Cartonnage bradel demi-toile crème de châtaigne de l'époque, pièce de titre de maroquin marron, fleuron doré, date dorée en queue du dos, couvertures en parchemin végétal conservées en très bon état, relié sur brochure, non rogné. Reliure signée LEMARDELEY. Bel exemplaire, très frais.
EDITION ORIGINALE FRANÇAISE.
Ouvrage publié pour la première fois en 1900 sous le titre : Der Marquis de Sade und seine Zeit.
Exemplaire du tirage ordinaire. Il a été tiré 100 exemplaires au format grand in-4.
Provenance : Ex libris Robert Nossam (nom gravé sur bois dans un cartouche).

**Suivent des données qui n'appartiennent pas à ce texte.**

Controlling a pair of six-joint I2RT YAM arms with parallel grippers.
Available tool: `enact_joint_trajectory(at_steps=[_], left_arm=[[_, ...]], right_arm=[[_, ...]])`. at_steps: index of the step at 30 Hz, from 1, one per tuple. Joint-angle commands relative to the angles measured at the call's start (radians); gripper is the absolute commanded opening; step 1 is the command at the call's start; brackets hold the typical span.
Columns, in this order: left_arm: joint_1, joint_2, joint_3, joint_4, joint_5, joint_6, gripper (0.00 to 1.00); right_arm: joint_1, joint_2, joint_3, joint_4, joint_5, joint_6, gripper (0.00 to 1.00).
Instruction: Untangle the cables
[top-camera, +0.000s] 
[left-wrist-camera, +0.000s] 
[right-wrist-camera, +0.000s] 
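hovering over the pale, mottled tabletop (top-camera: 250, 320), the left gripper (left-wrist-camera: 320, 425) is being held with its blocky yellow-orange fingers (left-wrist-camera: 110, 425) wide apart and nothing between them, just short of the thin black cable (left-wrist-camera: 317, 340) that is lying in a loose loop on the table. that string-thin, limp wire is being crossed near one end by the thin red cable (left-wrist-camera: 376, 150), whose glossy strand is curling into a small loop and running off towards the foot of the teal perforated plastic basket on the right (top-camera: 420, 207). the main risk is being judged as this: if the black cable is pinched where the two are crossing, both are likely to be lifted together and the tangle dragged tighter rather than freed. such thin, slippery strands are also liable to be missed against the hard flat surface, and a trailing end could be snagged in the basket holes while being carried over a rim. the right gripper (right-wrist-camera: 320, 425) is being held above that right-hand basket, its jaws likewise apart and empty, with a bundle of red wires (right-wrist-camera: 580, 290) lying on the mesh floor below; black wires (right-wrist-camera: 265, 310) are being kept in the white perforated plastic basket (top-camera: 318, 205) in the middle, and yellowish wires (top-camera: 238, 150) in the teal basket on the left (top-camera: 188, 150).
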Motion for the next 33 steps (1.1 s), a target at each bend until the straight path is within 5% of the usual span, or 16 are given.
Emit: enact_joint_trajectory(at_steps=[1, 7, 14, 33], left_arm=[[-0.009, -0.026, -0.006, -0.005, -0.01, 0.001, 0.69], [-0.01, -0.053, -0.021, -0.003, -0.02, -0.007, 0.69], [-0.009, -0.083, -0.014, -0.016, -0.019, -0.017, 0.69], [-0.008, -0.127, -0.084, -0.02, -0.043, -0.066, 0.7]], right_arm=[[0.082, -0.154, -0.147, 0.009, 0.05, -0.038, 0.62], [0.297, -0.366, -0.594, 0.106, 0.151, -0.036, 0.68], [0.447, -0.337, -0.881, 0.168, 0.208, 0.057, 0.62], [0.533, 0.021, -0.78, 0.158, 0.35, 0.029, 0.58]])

« On a prétendu que les livres d'imagination se trouvaient être plus particulièrement dangereux en France que partout ailleurs, par cette simple raison que les auteurs y veulent tous avoir de l'esprit, et que les lecteurs même en prêtent à ceux qui ne se sont point avisé d'en montrer. Cette observation peut être vraie quelquefois, mais il serait sans doute plus judicieux encore d'affirmer que le principal danger des livres français, - (surtout des romans et des autres oeuvres de fiction,) - réside dans ce fait que ceux qui s'adonnent à les écrire y déploient habituellement une extraordinaire et volontaire débauche d'images érotiques et s'efforcent, au cours de leurs récits, de dépasser leurs concurrents par une surabondante mise en scène de vices, de peintures licencieuses et d'excentricités passionnelles. » (Extrait de la Préface d'Octave Uzanne)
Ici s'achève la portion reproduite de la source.